Answered by:
weighted likelihood (Migrated from community.research.microsoft.com)
Question

TimSal posted on 02222011 11:16 AM
I am estimating a large model where I want to down weight the likelihood contributions of some of the older observations using a weighted log likelihood function, i.e. log(p(y)) = w1*log(p(y1))+w2*log(p(y2))
Is there a convenient way to do this, apart from manually editing the messages in the generated code?
I know it would probably be better to formally allow the parameters of the model to vary over time, but this will greatly increase the size of the model, and Infer.NET does not handle markov models optimally yet.
I can down weight observations by making them conditional on unobserved boolean random variables, i.e.

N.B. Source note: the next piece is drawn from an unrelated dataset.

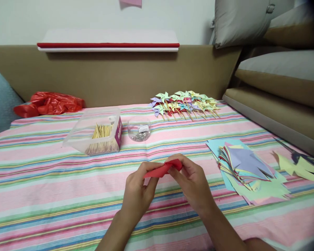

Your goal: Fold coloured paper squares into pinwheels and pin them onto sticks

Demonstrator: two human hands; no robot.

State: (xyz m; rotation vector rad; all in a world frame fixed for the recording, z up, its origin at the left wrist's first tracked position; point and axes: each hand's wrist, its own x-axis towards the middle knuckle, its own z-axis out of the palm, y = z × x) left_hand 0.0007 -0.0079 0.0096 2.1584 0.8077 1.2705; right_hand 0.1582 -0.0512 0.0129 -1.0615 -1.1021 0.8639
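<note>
Both my hands hold a small folded red paper above the striped cloth. My left hand pinches its left end between thumb and fingers. My right hand is closed on its right end, where the paper curls over the fingertips. A stack of cut coloured paper sheets lies just right of my right hand. A pile of finished paper pinwheels on sticks lies further back.
A clear plastic box of wooden sticks and a small clear cup of metal pins stand behind my hands. A red plastic bag lies at the back left. Scissors and yellow paper scraps lie at the right. Sofa cushions rise at the right.
</note>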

using (Variable.If(Variable.Bernoulli(weight))) { process observations }
but this has the undesirable effect of making the actual weights dependent on the observations (as these influence the posterior of the boolean r.v. they depend on) Is there any way to get around this? Is it possible to fix the posterior distribution of the boolean r.v. in some way, or does anyone know another method of weighting the likelihood terms?
Friday, June 3, 2011 6:19 PM
Answers

John Guiver replied on 02242011 10:26 AM
Again that's going to depend on what you are doing  i.e. which of the many types of HMM are you looking at and what do you want to learn? If you are learning transition matrix parameters then it is probably best right now to do a shared variable approach  this will guarantee getting the schedule right. Can you explain further why you think that this will be so inefficient  how many time steps are you talking about?

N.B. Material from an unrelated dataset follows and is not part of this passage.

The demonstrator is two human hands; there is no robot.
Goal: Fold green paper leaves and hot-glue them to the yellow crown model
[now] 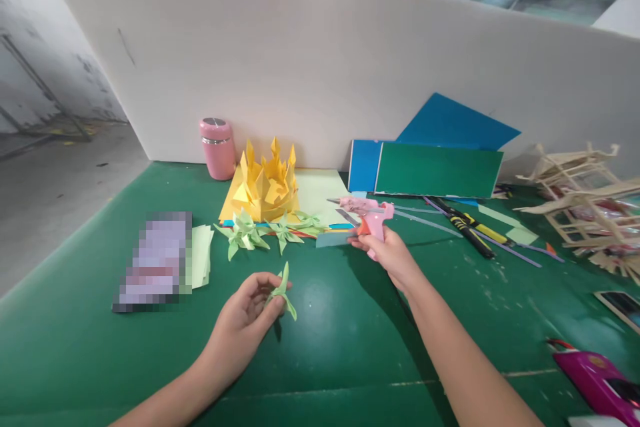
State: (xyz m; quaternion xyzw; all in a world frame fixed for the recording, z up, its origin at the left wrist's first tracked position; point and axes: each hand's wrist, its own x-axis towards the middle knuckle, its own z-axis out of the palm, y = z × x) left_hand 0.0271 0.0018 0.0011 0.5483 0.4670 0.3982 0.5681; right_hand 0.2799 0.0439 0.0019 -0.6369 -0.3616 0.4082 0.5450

Anyway, a shared variable approach will involve creating a 'slice' model class which has an input state, output state, transition parameters, emission parameters, and emission variable. All variables will have 'variable' prior distributions (i.e. distributions that can be changed at run time without recompilation of the model  for example Variable<Discrete>); this is avoid model compilation at each step of the chain. The output state will be constrained to rather than derived from the downstream 'prior' for the backward pass. You will also need to have some message initialisation (again in a form that does not trigger compilation of the model) in order to break symmetries. You also need a 'start of chain' model  however this has large overlap with the slice model and can use the same class. Then create one 'start of chain model' instance, and one 'slice model' instance, and use shared variables. I can help show how to implement this (I have used a similar approach on an another project), but I would need a precisie model description, and preferably some toy data to illustrate it.

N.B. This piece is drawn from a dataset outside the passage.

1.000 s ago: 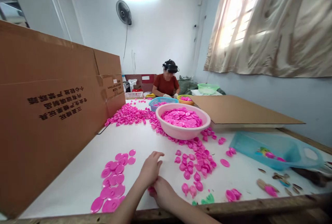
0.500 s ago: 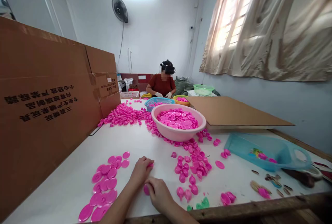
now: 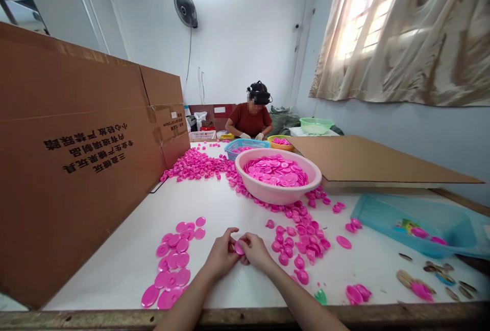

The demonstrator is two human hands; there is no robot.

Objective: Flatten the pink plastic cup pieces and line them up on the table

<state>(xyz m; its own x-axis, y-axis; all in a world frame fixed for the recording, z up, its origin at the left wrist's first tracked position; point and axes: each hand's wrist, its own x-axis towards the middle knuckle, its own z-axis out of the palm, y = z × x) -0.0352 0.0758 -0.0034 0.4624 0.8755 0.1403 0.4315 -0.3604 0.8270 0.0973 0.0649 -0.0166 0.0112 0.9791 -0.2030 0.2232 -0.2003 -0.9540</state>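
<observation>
Above the white table (image 3: 191,198), my two hands have come together. My right hand (image 3: 255,252) pinches a small pink plastic disc (image 3: 239,247), like a toy saucer. My left hand (image 3: 223,253) is curled, its fingertips against the disc's left side; whatever else it holds is hidden. Left of my hands lies a spread of flat pink discs (image 3: 173,260). Over on the right is a cluster of small pink toy cups or pots (image 3: 302,234), several with spouts or handles.
Beyond my hands, a pink basin (image 3: 277,195) is heaped with pink discs. A large cardboard box (image 3: 95,178) walls the left side. On the right are a blue plastic tray (image 3: 383,223) and a cardboard sheet (image 3: 375,160). A person (image 3: 250,119) sits across the table.
My hands, apart before, have met around the pink disc. My right hand has lifted it from the table and moved forward. The view has shifted slightly.
</observation>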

If you are not learn transition parameters then you may be able to use the unrolled version  we can cope with much larger unrolled models than we could a year again due improvments in the model compiler.
John
 Marked as answer by Microsoft Research Friday, June 3, 2011 6:20 PM
Friday, June 3, 2011 6:20 PM
All replies

TimSal replied on 02232011 4:23 AM
I managed to obtain the desired result (in a very limited setting) by implementing the following new factor: in one direction it passes on messages unaltered, in the other it weights the natural parameters of the message with the specified weight. I would appreciate any feedback.
public static class MyFactor
{
[ParameterNames("varOut", "varIn", "weight")]
public static double WeightContribution(double varIn, double weight)
{
return varIn;
}
[FactorMethod(typeof(MyFactor), "WeightContribution")]
[Quality(QualityBand.Experimental)]
public static class WeightContributionOp
{
public static Gaussian varOutAverageConditional([SkipIfUniform] Gaussian varIn)
{
return varIn;
}
public static Gaussian varInAverageConditional([SkipIfUniform] Gaussian varOut, double weight)
{
double mean, variance;
varOut.GetMeanAndVariance(out mean, out variance);
return new Gaussian(mean, variance / weight);
}
[Skip]
public static double LogEvidenceRatio(Gaussian varOut) { return 0.0; }
}
}
Friday, June 3, 2011 6:19 PM 
John Guiver replied on 02232011 8:53 AM
Hi Tim
Congratulations on implementing a new factor!
In order for us to advise, we really need to know exactly what your model is. You can in fact do largescale HMM models efficiently in Infer.NET right now (although it is not straightforward to get this right, and we are actively working on improving the API), so if you give more detail, we may be able to do what you want without a workaround. At least it should help us provide more focussed advice, because right now it is not clear how your new factor fits in the model, or why it is only acting in one direction.
John
Friday, June 3, 2011 6:19 PM 
TimSal replied on 02242011 3:39 AM
Hi John,
I'm working on several related models. What they have in common is that the dimension of the statevector (number of parameters at any one time) is relatively large compared to the number of time periods. This probably means that "unrolling" the HMM will not result in a great loss of efficiency. However, it will of course be important to get the message passing schedule correct (i.e. forwardbackward). What is the best way to achieve this? I am currently calling the compiled models from Matlab which makes using shared variables somewhat impractical.
Friday, June 3, 2011 6:20 PM 
John Guiver replied on 02242011 10:26 AM
Again that's going to depend on what you are doing  i.e. which of the many types of HMM are you looking at and what do you want to learn? If you are learning transition matrix parameters then it is probably best right now to do a shared variable approach  this will guarantee getting the schedule right. Can you explain further why you think that this will be so inefficient  how many time steps are you talking about?
Anyway, a shared variable approach will involve creating a 'slice' model class which has an input state, output state, transition parameters, emission parameters, and emission variable. All variables will have 'variable' prior distributions (i.e. distributions that can be changed at run time without recompilation of the model  for example Variable<Discrete>); this is avoid model compilation at each step of the chain. The output state will be constrained to rather than derived from the downstream 'prior' for the backward pass. You will also need to have some message initialisation (again in a form that does not trigger compilation of the model) in order to break symmetries. You also need a 'start of chain' model  however this has large overlap with the slice model and can use the same class. Then create one 'start of chain model' instance, and one 'slice model' instance, and use shared variables. I can help show how to implement this (I have used a similar approach on an another project), but I would need a precisie model description, and preferably some toy data to illustrate it.
If you are not learn transition parameters then you may be able to use the unrolled version  we can cope with much larger unrolled models than we could a year again due improvments in the model compiler.
John
 Marked as answer by Microsoft Research Friday, June 3, 2011 6:20 PM
Friday, June 3, 2011 6:20 PM